| PROBLEM STATEMENT |
Copy each line below in which the string "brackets" appears.
☆ ☆ ☆ ☆ ☆
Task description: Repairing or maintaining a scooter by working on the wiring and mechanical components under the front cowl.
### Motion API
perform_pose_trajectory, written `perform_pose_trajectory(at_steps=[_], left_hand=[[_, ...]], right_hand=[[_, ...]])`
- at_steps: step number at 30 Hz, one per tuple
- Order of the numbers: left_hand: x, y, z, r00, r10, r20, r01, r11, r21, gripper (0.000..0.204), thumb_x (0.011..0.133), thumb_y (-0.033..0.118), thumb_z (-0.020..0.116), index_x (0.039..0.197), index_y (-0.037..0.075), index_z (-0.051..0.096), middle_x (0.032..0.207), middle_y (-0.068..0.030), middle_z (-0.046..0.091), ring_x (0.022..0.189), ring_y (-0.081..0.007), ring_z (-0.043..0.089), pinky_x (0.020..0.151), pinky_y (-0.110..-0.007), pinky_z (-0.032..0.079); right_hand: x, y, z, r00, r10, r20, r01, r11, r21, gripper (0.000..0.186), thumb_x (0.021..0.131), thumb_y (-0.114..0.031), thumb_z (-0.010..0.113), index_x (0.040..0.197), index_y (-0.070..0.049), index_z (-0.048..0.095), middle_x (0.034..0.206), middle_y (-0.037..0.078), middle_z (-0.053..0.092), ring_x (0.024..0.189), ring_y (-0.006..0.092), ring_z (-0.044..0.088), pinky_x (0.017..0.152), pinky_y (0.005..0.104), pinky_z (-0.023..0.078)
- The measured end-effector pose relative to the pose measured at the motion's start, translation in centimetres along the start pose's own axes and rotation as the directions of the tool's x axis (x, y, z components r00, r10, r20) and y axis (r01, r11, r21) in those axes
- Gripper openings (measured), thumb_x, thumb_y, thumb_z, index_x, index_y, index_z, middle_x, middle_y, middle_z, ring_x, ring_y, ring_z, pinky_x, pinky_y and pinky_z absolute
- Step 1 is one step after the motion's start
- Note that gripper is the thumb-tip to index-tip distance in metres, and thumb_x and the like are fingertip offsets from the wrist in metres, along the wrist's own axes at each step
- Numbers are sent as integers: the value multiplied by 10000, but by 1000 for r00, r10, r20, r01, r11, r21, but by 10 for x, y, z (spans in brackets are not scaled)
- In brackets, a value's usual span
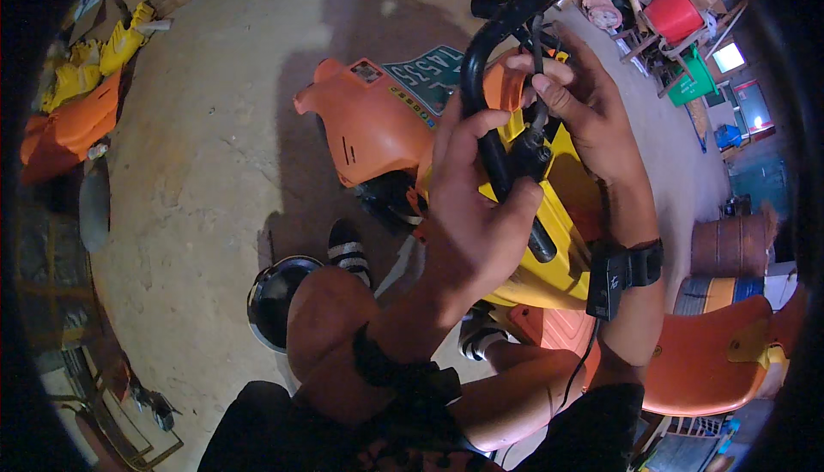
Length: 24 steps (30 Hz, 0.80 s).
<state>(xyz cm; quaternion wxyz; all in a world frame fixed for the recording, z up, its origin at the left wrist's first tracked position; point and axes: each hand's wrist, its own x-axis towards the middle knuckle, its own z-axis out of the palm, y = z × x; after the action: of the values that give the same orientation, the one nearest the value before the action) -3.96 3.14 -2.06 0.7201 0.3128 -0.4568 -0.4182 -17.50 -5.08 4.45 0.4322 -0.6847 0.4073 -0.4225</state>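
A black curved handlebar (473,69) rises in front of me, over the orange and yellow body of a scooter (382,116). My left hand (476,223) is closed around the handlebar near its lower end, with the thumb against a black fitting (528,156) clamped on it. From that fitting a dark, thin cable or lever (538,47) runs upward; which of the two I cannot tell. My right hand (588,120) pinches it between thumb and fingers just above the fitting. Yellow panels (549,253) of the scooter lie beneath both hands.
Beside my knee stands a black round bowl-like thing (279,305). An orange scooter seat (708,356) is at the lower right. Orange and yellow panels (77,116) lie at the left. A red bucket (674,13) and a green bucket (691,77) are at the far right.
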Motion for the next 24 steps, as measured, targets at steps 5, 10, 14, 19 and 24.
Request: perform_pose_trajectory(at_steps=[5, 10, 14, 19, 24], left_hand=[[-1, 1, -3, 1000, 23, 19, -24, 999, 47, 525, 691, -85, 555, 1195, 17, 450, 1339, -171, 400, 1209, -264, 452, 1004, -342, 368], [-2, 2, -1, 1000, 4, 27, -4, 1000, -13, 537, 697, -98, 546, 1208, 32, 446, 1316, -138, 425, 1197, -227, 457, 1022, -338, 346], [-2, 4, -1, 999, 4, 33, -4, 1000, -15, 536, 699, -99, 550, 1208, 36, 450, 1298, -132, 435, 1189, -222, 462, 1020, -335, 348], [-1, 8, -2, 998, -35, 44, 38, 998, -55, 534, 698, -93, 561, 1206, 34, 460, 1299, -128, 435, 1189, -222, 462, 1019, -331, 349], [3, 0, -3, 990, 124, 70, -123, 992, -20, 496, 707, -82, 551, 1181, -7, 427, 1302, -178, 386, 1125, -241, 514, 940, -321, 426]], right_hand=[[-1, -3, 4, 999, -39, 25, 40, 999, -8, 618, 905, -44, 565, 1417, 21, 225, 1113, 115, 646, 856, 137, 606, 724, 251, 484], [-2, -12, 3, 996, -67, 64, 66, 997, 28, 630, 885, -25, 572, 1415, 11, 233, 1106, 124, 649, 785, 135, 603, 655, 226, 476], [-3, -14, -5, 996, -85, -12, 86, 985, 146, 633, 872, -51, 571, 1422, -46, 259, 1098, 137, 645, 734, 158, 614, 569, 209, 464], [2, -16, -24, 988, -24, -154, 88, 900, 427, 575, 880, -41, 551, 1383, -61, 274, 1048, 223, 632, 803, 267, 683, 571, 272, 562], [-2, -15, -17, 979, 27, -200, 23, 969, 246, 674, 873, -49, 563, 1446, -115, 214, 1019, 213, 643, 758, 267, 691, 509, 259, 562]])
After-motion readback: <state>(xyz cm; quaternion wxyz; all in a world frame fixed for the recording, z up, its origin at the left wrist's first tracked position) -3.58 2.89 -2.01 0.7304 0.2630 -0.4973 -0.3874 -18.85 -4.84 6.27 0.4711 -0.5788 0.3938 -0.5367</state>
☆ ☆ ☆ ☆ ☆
| ANSWER FOR THE TASK |
- Numbers are sent as integers: the value multiplied by 10000, but by 1000 for r00, r10, r20, r01, r11, r21, but by 10 for x, y, z (spans in brackets are not scaled)
- In brackets, a value's usual span

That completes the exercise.